To be honest, it may be that some the damage is being caused by transplant shock; these are very hardy plants, but if the environment they are now grown in is quite different to what they were previously used to, it's entirely possible that at least some of that damage is purely from shock. The nursery gave you great advice with regards to checking for fungus gnat larvae - these are common in pots of organic medium that is kept warm and moist for a long length of time, so allowing the soil your Mexican Pinguicula are kept in to dry out between waterings will be beneficial in preventing the larvae from thriving and thus damaging your plants.

What is the air flow like in the fish tank? A combination of elevated humidity, poor circulation (both in the air inside the fish tank and in the soil) and extra moisture could cause your plants to develop rot, as Mexican Pinguicula are, unfortunately, more prone to this than other carnivorous plants. It's important to keep them damp, but not wet, during the growing season and just damp during the winter dry, during which you can allow them to dry out for a week or two between each watering. The issues they are having may be compounded by the moisture they are exposed to, or could even be caused by the moisture. May I ask what your watering routine is like?

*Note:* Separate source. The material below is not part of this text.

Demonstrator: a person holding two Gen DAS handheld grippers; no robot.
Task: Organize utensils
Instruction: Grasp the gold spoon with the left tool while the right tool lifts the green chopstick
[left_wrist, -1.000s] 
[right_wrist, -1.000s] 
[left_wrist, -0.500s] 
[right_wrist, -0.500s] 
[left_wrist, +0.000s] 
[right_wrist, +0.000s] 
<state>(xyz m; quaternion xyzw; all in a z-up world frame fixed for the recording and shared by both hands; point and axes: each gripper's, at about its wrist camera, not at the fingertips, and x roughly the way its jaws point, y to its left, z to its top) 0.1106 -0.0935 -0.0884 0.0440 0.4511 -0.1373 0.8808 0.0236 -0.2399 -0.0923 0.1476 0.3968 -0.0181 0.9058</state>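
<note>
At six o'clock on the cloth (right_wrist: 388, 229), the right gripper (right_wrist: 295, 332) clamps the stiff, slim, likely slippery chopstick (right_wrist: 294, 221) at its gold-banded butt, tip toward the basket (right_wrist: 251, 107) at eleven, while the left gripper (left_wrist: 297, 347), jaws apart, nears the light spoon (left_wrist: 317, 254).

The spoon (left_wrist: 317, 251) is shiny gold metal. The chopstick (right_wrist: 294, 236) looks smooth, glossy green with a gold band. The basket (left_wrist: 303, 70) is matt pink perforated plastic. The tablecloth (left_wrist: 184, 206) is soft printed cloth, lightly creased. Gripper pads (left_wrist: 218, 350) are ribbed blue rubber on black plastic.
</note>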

Mexican Pinguicula do not need elevated humidity to survive long term, so if you decide to take them out of the fish tank I don't think it'll do them any harm, the bigger issue with moving them around, if humidity is drastically different, is temporary shock, which I mentioned earlier.

I think that's all of the immediate questions/info for now, it's getting quite late here so I'm going to head to bed and then catch up with you tomorrow. I hope the information has been of some benefit, and that we can figure this out very soon. :)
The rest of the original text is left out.